Canon PowerShot SX30 IS Preview

September 30, 2010 | Mark Goldstein | 30 Comments | |
Canon PowerShot SX30 IS Preview Image

First impressions of the new 35x zoom Canon PowerShot SX30 IS compact camera, including some full-size sample photos.

Apart from the obvious changes to the Canon PowerShot SX30 IS, like the large zoom and the overall appearance, the features of the SX30 are so similar to the SX20 that I wonder if it’s difficult to tell the two cameras apart. The SX30 has the largest optical zoom of any bridge style camera at 35x, which takes the nicely wide 24mm lens to an eye-watering maximum telephoto setting of 840mm. Perfect for those lazy days when you simply don’t want to walk anywhere.

With 14 megapixel resolution, the SX30 IS sits at 2 megapixels more than the SX20 IS, which is negligible with image quality but could make a difference at high ISO. Other minor changes or updates to make the camera more topical include SDXC compliance, a 2.7" screen which is bigger than the 2.5" screen on the SX20 IS, and it’s also Windows 7 friendly.

Canon PowerShot SX30 IS Preview

The way the SX30 is designed makes it look quite menacing as it squats down with the flash hanging over the lens barrel. All the buttons are easily located and comfortable to reach while the wheel on the back is easy to use and responsive. I like the grip, it’s comfortable to use and the weight of the camera makes one hand shooting easy. Adding to that the rotating screen for high/low angle shooting or self portraits and the SX30 is a very versatile camera.

Image quality is great at low ISO and the inclusion of an Image Stabiliser is not only welcome but also necessary.

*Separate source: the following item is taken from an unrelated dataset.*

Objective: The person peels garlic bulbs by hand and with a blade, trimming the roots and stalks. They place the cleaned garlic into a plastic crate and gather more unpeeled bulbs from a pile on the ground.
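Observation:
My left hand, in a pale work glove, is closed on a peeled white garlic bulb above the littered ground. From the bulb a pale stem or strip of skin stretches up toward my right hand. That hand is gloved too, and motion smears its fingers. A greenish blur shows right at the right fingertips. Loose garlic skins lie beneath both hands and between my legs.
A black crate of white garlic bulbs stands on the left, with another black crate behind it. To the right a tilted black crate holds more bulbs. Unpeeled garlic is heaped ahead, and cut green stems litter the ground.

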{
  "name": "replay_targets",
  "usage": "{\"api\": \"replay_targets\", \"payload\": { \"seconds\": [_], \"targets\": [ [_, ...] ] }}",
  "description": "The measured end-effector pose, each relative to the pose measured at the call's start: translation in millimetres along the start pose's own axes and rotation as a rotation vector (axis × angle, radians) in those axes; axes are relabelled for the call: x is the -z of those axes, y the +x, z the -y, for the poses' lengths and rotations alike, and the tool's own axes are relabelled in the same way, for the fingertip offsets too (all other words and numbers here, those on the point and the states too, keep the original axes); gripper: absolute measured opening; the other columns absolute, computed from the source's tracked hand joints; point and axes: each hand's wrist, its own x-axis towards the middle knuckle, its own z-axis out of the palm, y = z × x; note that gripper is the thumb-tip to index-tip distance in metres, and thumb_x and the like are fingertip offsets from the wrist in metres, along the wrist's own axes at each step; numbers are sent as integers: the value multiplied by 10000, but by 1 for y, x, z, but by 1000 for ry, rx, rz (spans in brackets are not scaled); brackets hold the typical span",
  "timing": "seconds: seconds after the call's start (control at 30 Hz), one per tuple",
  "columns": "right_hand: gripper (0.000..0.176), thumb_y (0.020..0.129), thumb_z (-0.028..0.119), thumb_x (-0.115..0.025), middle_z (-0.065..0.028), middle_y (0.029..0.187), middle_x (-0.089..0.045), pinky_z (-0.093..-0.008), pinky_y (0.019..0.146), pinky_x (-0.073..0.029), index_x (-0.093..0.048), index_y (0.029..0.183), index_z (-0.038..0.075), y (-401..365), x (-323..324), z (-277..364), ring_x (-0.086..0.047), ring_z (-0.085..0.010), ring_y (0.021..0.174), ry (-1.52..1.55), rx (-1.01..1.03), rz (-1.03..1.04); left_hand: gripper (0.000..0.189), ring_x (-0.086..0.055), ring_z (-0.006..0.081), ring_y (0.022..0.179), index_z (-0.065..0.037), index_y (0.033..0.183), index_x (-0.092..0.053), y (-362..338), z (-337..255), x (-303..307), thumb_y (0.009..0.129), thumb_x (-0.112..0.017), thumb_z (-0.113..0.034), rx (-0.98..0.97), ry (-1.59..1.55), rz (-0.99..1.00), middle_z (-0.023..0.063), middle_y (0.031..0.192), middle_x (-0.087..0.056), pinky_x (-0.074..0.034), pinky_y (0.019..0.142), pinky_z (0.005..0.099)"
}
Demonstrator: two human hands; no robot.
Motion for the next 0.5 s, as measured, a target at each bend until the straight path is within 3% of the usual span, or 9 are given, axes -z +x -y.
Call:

Focusing is fast and the camera has a pretty good dynamic range. In fact in my short time with the PowerShot SX30 IS, I was stuck to find anything I didn’t like about it.

Canon PowerShot SX30 IS Preview

First impressions of the new 35x zoom Canon PowerShot SX30 IS compact camera, including some full-size sample photos.

I like the way that the PowerShot SX30 IS works in all aspects, it’s fast and responsive with what seems like minimal shutter lag. Obviously, the more that I zoomed in the more the camera struggled to cope with the lack of light but that’s to be expected and it still does quite well. Putting it in auto ISO can avoid you having to worry about ISO as well as shutter speeds and apertures, but it can be quite keen to ramp up the setting to ensure the response, so look out for that.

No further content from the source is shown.